La verità sul Mameli chiavarese

Il manoscritto con il titolo «O figlio d’Italia» era cucito con altri fogli e tutte le canzoni dimostravano un forte amore per la patria

Stimatissimo dottor Lussana, come preannunciato telefonicamente, le elenco le imprecisioni che ho rimarcato nella pagina del 10 u.s., peraltro molto interessante, a firma Antonio Bovetti, su Goffredo Mameli.

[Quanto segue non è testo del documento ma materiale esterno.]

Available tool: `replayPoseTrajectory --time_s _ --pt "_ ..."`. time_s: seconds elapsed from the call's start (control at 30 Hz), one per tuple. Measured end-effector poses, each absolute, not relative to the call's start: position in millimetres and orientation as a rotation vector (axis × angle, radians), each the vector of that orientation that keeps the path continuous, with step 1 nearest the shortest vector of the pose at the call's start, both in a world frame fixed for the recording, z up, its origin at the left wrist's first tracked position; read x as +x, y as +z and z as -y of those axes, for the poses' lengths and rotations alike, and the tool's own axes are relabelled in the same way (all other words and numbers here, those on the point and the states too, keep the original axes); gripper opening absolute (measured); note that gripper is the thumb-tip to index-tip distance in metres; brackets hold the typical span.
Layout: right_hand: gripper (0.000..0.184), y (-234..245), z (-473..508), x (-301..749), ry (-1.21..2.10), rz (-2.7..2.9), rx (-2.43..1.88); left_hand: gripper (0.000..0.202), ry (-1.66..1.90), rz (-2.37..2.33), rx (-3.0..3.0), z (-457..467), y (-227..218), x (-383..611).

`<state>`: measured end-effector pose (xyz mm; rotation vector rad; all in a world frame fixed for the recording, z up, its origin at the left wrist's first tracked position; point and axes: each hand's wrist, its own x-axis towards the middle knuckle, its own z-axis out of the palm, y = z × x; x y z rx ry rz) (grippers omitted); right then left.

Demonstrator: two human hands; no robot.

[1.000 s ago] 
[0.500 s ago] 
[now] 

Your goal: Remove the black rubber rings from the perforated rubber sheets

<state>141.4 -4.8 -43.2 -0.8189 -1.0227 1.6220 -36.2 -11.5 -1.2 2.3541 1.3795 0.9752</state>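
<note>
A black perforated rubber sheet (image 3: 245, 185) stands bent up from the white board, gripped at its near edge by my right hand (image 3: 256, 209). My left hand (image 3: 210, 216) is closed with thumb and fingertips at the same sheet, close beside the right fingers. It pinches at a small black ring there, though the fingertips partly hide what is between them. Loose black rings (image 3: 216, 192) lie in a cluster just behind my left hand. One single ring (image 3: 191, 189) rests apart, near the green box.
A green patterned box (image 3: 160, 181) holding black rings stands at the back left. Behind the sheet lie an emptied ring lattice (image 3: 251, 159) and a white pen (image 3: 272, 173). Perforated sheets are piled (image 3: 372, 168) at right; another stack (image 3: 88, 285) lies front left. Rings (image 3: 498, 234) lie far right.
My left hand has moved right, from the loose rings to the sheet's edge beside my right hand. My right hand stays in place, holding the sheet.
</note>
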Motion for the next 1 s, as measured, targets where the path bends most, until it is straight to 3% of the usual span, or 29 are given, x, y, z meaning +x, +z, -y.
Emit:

Il testo suggerisce che il manoscritto conservato nel Museo del Risorgimento della Società Economica di Chiavari, sia stato «trovato» dall’attuale direttrice. In realtà lo trovai - nella mia qualità di direttrice del museo (dal 1999 all’aprile u.s.) cucito con altri fogli, alcuni manoscritti, altri a stampa e di diverso formato, in maniera molto rudimentale, e con la scritta, a mano, su di una copertina parecchio deteriorata «Le canzoni che si cantavano nel 1797 e nel 1848». Testimoniava una forte passione patria, mostrava di essere stato letto, riletto, passato di mano in mano, frutto di una cura paziente, non solo di collezionista. Feci, rimborsando con una oblazione di pari valore, digitalizzare tale materiale, perché non andasse distrutto, date le condizioni in cui il dossier versava. Avevo in progetto di farne una pubblicazione e per questo interpellai anche lo storico Aldo Mola, a cui diedi una copia dei tre cd ottenuti.

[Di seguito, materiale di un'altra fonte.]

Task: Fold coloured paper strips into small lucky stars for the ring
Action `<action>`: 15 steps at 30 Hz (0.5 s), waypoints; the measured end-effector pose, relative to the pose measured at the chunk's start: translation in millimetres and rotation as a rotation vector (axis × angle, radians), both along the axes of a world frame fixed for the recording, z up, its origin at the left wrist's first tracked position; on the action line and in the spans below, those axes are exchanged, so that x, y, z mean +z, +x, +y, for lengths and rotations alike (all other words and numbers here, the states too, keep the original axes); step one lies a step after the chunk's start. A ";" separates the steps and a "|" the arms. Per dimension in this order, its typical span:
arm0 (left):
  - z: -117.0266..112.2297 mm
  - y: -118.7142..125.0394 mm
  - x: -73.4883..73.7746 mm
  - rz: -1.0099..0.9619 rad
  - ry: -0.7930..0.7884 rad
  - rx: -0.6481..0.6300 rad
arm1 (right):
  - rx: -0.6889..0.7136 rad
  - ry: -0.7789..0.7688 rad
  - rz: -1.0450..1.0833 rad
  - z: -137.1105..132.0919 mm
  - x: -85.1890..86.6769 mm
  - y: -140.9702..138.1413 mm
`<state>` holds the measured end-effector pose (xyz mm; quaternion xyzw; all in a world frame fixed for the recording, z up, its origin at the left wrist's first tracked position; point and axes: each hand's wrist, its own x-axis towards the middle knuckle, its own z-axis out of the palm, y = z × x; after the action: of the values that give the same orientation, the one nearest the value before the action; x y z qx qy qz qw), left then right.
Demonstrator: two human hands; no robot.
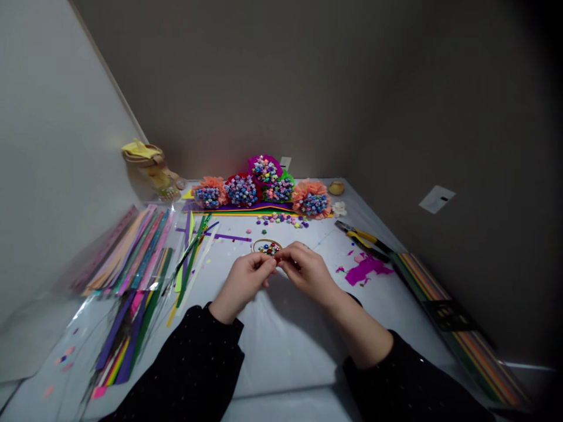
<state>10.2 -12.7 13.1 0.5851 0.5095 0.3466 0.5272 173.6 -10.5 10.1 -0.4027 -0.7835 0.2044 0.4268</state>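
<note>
In the head view my left hand (247, 282) and my right hand (308, 272) meet over the middle of the table, fingertips pinched together. A small red piece (278, 261) shows between them, mostly hidden by the fingers; its exact kind is unclear. Just beyond the fingertips lies a round gold-rimmed dish (265, 241) holding small shiny coloured stars (267, 249). My hands hide its near side. Behind it, loose folded paper stars (284, 220) are scattered on the white table (272, 346).
Star bouquets (241, 190) in coloured paper line the back wall. Packs of paper strips (127, 252) and loose strips (187, 264) lie left. To the right are yellow-handled pliers (363, 239), magenta paper scraps (367, 269) and a long strip pack (457, 328). A basket (147, 155) stands back left.
</note>
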 end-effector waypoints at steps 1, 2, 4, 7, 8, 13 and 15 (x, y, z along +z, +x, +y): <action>0.1 0.0 -0.6 0.012 0.009 0.014 | -0.002 0.002 0.000 -0.3 0.3 -0.5; 0.1 0.0 -0.8 0.020 0.021 0.026 | -0.005 -0.007 0.004 -0.6 0.9 -1.0; 0.2 0.1 -0.5 0.024 0.051 0.042 | -0.022 -0.066 0.025 -1.3 2.9 -1.7; -0.2 0.5 1.3 0.057 0.110 0.052 | -0.062 -0.227 0.074 -1.3 6.3 -2.2; -0.4 0.7 1.8 0.077 0.126 0.050 | -0.071 -0.281 0.082 -0.8 6.9 -2.1; -1.3 2.2 1.2 0.037 0.071 0.006 | -0.087 -0.513 0.191 2.8 4.8 -1.2; -1.1 2.8 0.3 0.010 0.036 0.000 | -0.086 -0.569 0.247 3.2 4.0 -1.1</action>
<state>12.9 -13.8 13.3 0.5963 0.5058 0.3527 0.5139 172.4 -7.4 14.1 -0.5110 -0.6192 0.4446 0.3971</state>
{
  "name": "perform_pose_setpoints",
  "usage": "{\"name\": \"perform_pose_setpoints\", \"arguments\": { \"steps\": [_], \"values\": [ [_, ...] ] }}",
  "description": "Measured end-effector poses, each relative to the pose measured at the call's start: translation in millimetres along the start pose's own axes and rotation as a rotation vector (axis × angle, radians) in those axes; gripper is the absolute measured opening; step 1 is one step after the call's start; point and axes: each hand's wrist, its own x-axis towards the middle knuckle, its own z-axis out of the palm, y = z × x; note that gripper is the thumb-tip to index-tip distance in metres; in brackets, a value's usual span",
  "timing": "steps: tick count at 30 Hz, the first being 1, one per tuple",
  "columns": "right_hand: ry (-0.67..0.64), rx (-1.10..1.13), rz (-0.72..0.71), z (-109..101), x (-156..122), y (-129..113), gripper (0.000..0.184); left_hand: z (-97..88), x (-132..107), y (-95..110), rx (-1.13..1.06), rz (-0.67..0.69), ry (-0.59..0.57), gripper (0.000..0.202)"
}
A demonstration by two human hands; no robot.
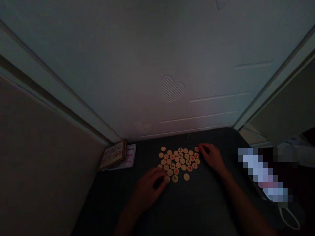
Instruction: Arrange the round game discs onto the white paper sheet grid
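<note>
Round wooden xiangqi pieces [178, 165] lie in a loose cluster on the dark table, some showing red or black characters and others plain side up. At the cluster's near left edge, my left hand [150, 185] has thumb and forefinger closed about a plain piece [167, 179]. My right hand [212, 158] is at the far right corner, its thumb and fingertip pinched at a red-marked piece [197, 148]. A black-marked piece [175, 178] and a plain piece [186, 177] lie at the near side, right of my left hand.
A wooden box [113, 155] with a printed lid rests on a white sheet or tray with pink lines [130, 155] at the left. A white panel with embossed hearts [172, 88] rises behind the table [197, 203]. A blurred-out bright object [265, 177] is at the right.
</note>
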Motion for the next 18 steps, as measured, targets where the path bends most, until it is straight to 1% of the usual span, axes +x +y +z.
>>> {"name": "perform_pose_setpoints", "arguments": {
  "steps": [3, 5, 9, 12, 15, 18],
  "values": [
    [0.001, 0.002, 0.008, 1, -1, 1, 0.034, 5.9, -11, 1, 0.008, -0.014, -0.016, 0.030],
    [0.004, 0.003, 0.010, 2, -1, 2, 0.034, 10.9, -14, 0, 0.029, -0.017, -0.016, 0.034],
    [0.010, 0.002, 0.009, 3, -1, 3, 0.034, 19.5, -12, -3, 0.058, -0.015, -0.031, 0.029],
    [0.009, 0.001, 0.008, 3, -1, 3, 0.033, 23.6, -9, -4, 0.069, -0.040, -0.024, 0.027],
    [0.006, 0.000, 0.009, 3, -1, 3, 0.033, 27.3, -11, -4, 0.016, -0.056, 0.016, 0.024],
    [0.006, -0.002, 0.013, 3, -1, 3, 0.034, 30.7, -13, -4, -0.114, -0.093, 0.125, 0.023]
  ]
}}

Dato l’interesse che l’incipit suscita, cioè la variante «O figlio d’Italia», che attesta forse la passione e l’urgenza di chi lo ricopiò per diffonderlo, lo feci riprodurre nella sovracoperta del catalogo del Museo del Risorgimento che curai e presentai il 18 febbraio 2006. Ne consegnai una copia anche ai curatori (Archivio di Stato) della mostra «Due bicentenari in una mostra» (2-22 giugno 2005) realizzata nel Palazzo della Borsa a Genova, insieme con altri cimeli concessi in prestito dalla Società Economica. Ottenni per il 2005 di ripristinare la denominazione Museo del Risorgimento per quello che dal 1987 veniva più genericamente chiamato Museo storico della Società Economica di Chiavari.
Si nota qualche imprecisione anche a proposito della biografia del Mameli. La «Società del Progresso» (ma si proposero vari nomi) fu fondata a Chiavari a casa di Gabriele Castagnola l’11 ottobre 1846. Ne fu primo presidente Stefano Castagnola. Il 31 ottobre assume il nome «Entellica». Nel novembre 1846 gli studenti, passati a Genova per gli studi, vi portarono anche la loro associazione. Il 1º dicembre si tenne la prima seduta. Il 10 marzo fu accolto Goffredo Mameli. Il 15 aprile la Commissione legislativa mutò il nome in «Soc. Entelma».
Mameli non stava per laurearsi quando cominciò «a girare l’Italia»: iscritto nel 1842 al Corso di filosofia, propedeutico alle varie facoltà, espulso nel ’43, ricompare nei registri il 15-XI 1845. Perde poi ancora un mese per aver maltollerato critiche al Manzoni (del prof. Rebuffo). Il 12-VIII-’47 supera l’esame e viene ammesso alla facoltà di legge. Frequenta fino al 6 dicembre 1847. È agli inizi. Ma il Congresso degli Scienziati, il clima patriottico sempre più diffuso tra intellettuali, nobili e popolo, sino alla celebrazione della cacciata degli Austriaci nel cento e un anno di ricorrenza sollecitano il giovane studente, poeta e mazziniano, ad una intensa e proficua opera di organizzatore, pubblicista, ambasciatore e poi soldato, con responsabilità di grado, sino alla morte atroce. E perché non ricordare che Lorenzo Valerio, commissario straordinario del governo italiano per le Marche, proclamò l’Inno di Mameli «inno nazionale, con una circolare del 1860? Ringrazio per l’attenzione cortese e paziente.
P.S. Il pittore che portò l’inno a Michele Novaro fu Ulisse Borzino non Bronzino.